An implantation-competent blastocyst, several hours prior to its attachment on the uterine wall, transmits signals to surrounding uterine cells and vice-versa to initiate a two-way interaction. The language of this precocious dialogue is versatile, taking advantage of secreted molecules for long-range interactions and membrane-bound molecules for more immediate interactions. Heparin-binding epidermal growth factor-like growth factor (HB-EGF) was identified as an early messenger of implantation which uses both modes of communication. In this review, we discuss the footprint of HB-EGF as to how it was initially identified as a mediator of implantation and how it initiates embryo-uterine interactions during this process.

Fig. 1

Expression of ErbB1 and ErbB4 in day 4 and day 7 delayed blastocysts. Day 4 pregnant mice were ovariectomized and received daily P₄ injections from day 4 to day 6. On day 7, dormant blastocysts were obtained by uterine flushing.

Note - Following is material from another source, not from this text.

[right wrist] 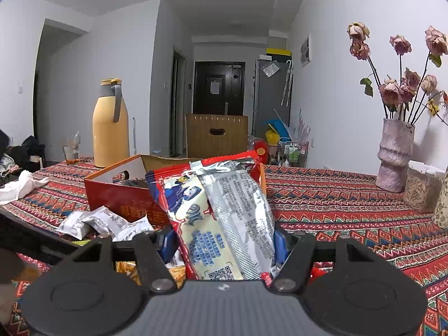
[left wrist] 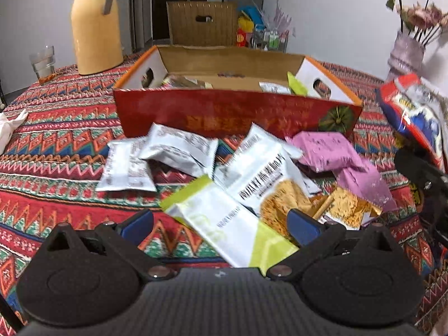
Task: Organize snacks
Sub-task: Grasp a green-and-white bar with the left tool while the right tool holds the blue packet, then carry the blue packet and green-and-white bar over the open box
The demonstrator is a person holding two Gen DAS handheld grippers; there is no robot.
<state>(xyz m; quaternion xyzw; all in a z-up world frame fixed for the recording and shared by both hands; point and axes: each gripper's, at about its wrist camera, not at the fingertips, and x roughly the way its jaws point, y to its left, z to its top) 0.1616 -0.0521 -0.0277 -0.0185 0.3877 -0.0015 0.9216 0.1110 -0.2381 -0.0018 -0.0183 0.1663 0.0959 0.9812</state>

Immunoreactive ErbB1 and ErbB4 show red deposits mainly in the trophectoderm of day 4 normal blastocysts. In dormant blastocysts, both ErbB1 and ErbB4 are downregulated (reproduced from [18, 19]).

Fig. 2

Altered uterine expression of Ar, HB-EGF and Ereg around the time of implantation in wildtype and Lif^−/− mice. Photomicrographs of representative uterine sections showing in situ hybridization of Areg, Hbegf, and Ereg mRNAs on day 5 of pregnancy are shown at 100X. Arrows indicate the location of blastocysts (reproduced from [34]).

Fig. 3

A schematic landscape of signaling by HB-EGF_™ and mature HB-EGF. HB-EGF takes advantage of autocrine, paracrine, and juxtracrine modes of signaling to regulate both embryonic and uterine functions. HB-EGF affects trophoblast growth and adhesion during implantation. In the uterine stroma, HB-EGF increases DNA synthesis and cell cycle progression. This versatility of HB-EGF synergizes upon the process of successful implantation.